::: Dataset records :::

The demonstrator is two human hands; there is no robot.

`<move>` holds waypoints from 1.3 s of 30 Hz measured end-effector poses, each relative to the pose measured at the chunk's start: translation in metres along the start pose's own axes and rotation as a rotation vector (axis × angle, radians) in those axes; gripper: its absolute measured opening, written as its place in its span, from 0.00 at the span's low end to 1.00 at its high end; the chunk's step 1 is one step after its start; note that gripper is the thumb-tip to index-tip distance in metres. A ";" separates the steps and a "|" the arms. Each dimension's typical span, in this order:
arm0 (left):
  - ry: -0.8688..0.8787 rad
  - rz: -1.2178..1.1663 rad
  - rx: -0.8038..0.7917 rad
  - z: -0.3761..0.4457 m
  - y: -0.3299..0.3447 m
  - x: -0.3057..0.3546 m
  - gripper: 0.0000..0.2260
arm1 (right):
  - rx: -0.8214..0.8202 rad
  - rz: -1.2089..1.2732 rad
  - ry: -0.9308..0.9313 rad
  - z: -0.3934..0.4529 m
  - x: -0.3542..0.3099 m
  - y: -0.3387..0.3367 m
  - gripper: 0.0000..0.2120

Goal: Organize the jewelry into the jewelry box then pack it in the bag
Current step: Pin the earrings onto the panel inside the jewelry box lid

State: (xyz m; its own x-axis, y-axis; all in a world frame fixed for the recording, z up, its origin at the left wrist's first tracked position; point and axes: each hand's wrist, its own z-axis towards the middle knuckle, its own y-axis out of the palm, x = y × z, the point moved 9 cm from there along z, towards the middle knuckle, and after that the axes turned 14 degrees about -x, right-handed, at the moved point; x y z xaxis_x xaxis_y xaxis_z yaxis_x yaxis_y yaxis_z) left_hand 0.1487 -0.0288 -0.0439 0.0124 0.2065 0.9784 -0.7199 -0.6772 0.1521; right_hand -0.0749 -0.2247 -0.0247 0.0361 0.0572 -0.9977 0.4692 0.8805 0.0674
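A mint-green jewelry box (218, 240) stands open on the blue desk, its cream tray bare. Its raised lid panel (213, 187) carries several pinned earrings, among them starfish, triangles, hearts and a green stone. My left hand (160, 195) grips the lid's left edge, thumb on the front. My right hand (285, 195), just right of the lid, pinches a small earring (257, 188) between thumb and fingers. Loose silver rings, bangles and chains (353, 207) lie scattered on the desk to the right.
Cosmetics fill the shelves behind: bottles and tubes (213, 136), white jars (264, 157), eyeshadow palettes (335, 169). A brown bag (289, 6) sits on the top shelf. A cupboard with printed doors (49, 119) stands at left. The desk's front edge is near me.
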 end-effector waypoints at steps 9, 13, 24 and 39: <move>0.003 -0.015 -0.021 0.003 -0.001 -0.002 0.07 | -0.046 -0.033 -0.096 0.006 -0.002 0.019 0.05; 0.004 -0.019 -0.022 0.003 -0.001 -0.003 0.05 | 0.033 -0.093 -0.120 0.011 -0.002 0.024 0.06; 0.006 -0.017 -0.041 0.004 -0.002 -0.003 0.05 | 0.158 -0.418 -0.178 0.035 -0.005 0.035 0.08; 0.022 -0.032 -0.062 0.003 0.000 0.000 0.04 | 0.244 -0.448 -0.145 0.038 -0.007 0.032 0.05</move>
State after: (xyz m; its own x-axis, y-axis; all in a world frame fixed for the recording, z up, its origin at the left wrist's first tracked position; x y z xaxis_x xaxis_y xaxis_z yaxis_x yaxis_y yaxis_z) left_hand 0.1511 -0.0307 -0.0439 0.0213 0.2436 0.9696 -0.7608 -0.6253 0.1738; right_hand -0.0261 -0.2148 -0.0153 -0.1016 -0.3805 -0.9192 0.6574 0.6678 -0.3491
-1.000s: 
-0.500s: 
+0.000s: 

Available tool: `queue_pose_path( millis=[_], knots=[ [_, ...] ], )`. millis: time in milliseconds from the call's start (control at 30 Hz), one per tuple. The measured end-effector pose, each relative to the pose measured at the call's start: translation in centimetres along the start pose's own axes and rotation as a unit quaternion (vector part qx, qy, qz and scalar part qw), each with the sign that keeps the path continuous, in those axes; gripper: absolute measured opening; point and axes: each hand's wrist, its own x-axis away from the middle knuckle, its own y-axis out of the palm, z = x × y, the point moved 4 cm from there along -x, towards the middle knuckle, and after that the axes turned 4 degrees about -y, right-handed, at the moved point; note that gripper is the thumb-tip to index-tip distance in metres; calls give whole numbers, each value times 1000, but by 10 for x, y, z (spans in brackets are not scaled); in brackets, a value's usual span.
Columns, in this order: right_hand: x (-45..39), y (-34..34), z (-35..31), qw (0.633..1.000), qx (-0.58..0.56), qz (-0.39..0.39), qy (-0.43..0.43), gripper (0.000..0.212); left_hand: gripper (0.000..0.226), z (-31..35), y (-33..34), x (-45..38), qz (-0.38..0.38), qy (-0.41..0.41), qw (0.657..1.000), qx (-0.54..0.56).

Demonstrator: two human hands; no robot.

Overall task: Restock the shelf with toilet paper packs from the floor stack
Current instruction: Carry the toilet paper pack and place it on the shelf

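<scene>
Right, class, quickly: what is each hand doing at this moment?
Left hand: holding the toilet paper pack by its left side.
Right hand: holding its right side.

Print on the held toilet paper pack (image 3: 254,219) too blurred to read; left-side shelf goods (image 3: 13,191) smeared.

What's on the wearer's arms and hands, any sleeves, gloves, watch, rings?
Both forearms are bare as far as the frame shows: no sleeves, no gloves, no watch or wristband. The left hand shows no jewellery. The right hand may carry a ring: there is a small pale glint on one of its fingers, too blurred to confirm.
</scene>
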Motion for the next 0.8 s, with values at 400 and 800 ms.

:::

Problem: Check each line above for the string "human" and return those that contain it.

Solution below:
The demonstrator is two human hands; there is no robot.
Demonstrator: two human hands; no robot.

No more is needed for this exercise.